The findings also show how studying single gene disorders can help to clarify the specificity of genetic effects found in more complex, heterogeneous disorders. Autism has a highly variable phenotype, suggesting an array of interacting genetic factors that influence the expression of disease. FXS is a monogenic disorder in which some children have phenotypic features of autism while others do not. Through our examination, we find that the MAOA polymorphism produces the same effects on brain structure in three groups of affected children: those with idiopathic autism, those with FXS and autism, and those with FXS but no autism. We do not find any effect of the polymorphism on brain structure in typically developing children, though we do note that this is not an ideal comparison group because they are older than the patients and their images were acquired through a different scan protocol.
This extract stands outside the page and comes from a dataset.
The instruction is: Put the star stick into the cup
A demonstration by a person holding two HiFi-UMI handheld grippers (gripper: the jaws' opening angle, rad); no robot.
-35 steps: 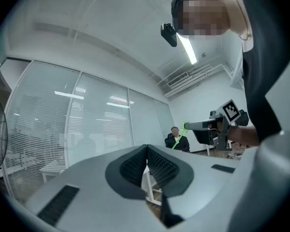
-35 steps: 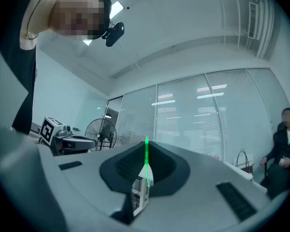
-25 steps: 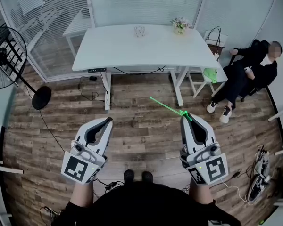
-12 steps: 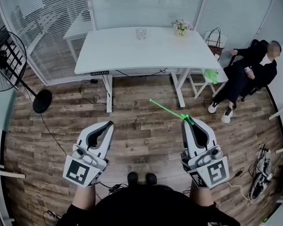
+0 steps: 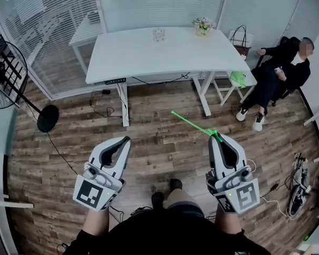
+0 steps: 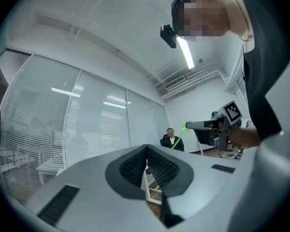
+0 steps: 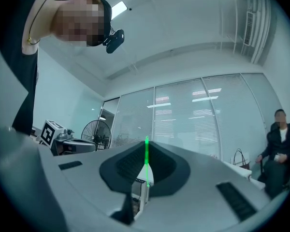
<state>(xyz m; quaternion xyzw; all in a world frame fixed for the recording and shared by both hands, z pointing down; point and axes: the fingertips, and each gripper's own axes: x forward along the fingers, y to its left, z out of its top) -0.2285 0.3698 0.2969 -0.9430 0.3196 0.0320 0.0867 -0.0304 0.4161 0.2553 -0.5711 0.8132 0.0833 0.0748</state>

Furthermore, though an understanding of why the MAOA polymorphism would produce brain effects in some children but not others is not known, studies of mice support this type of interaction. Mice of different genetic backgrounds display markedly different patterns of social behavior, with some strains exhibiting social deficits resembling those seen in autism [59, 60]. The same genetic defect placed on these different backgrounds can produce strikingly different phenotypes. Moy et al., for example, reported that targeted disruption of Fmr1 produced sociability deficits in FVB/129 mice but not in C57BL/6 J mice . More closely related to our study, Page et al. used mice to examine interactive effects of two autism-related genes on brain structure . Mice haploinsufficient for either the SERT or PTEN gene had enlarged brains as well as deficits in social interaction. After crossing, mice haploinsufficient for both genes had more substantial brain enlargement and more severe sociability deficits.